▸ **Your assignment**
Only the lines from the one containing "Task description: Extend" through the end of the entries should be returned, exactly as they are, with the pictures omitted.

▸ **Entries shown**
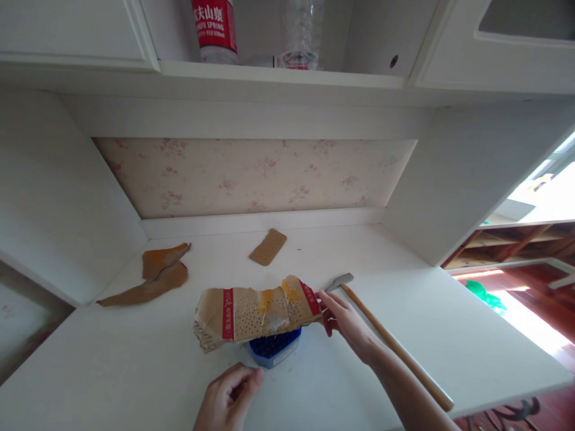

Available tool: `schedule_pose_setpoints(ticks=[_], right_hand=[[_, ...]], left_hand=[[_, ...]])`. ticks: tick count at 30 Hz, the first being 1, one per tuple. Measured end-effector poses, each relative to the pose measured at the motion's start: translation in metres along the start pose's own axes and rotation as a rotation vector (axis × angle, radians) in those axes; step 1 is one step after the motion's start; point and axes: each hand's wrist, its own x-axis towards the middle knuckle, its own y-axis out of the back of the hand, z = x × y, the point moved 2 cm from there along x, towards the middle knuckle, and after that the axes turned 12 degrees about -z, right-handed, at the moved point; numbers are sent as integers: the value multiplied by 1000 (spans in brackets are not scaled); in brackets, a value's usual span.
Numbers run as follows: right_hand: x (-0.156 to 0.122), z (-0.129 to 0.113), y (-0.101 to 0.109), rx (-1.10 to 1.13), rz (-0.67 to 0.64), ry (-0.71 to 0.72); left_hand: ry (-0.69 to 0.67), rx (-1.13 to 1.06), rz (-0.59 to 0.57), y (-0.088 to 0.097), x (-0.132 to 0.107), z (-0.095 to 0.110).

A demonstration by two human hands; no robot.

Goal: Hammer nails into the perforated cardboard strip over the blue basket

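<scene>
A torn piece of cardboard [251, 317] with red printed bands, yellowish tape and many small punched holes lies across a blue plastic box [275, 354], covering its back part. My right hand [344, 317] grips the cardboard's right end, index finger along the edge and other fingers curled beneath. In front of the box, my left hand [231, 392] is closed, thumb against the curled index finger near the box's front corner. Whatever may be pinched there is too small to make out. A hammer [395, 344] with a wooden handle lies just right of my right hand.
Torn cardboard scraps [157, 281] lie at the left on the white tabletop [471, 335]. A smaller perforated cardboard piece [268, 247] rests near the back. Overhead, a shelf [350, 76] holds a red-labelled bottle [215, 27] and a clear bottle [300, 30]. White panels flank both sides.
</scene>
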Motion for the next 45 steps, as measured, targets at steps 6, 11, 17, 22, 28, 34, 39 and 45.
schedule_pose_setpoints(ticks=[6, 11, 17, 22, 28, 34, 39, 45], right_hand=[[12, -12, -12, 262, -126, 32], [11, -29, -9, 476, -126, 95], [26, -50, -3, 624, -61, 226], [57, -37, -7, 691, 22, 306], [93, -9, -19, 751, 92, 320], [120, 2, -32, 746, 67, 307], [130, 8, -41, 738, 2, 305], [131, 15, -40, 747, -81, 294]], left_hand=[[22, 0, 74, 15, -3, -1], [20, 9, 9, 31, 1, -8], [-99, -23, 55, 52, 33, 6], [-175, -43, 83, 58, 77, 30], [-118, -343, -100, 57, 123, 26], [-115, -668, -41, 51, 169, 19], [-112, -747, -4, 35, 197, 18], [-84, -880, -32, 27, 209, 7]])
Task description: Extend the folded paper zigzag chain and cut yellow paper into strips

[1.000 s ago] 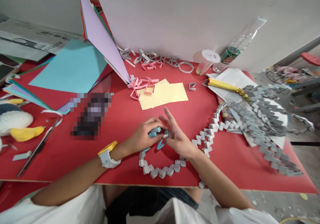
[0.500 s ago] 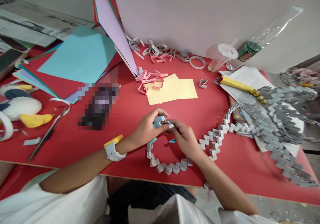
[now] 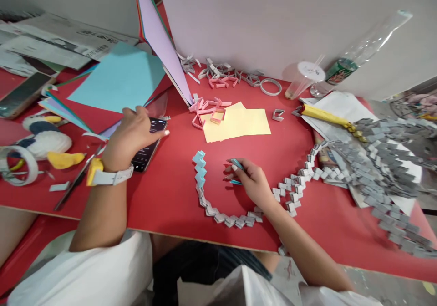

▸ **Response to this exercise**
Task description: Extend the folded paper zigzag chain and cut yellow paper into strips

[1.000 s ago] 
[0.500 s ago] 
[now] 

Nothing else is needed to finish the exercise.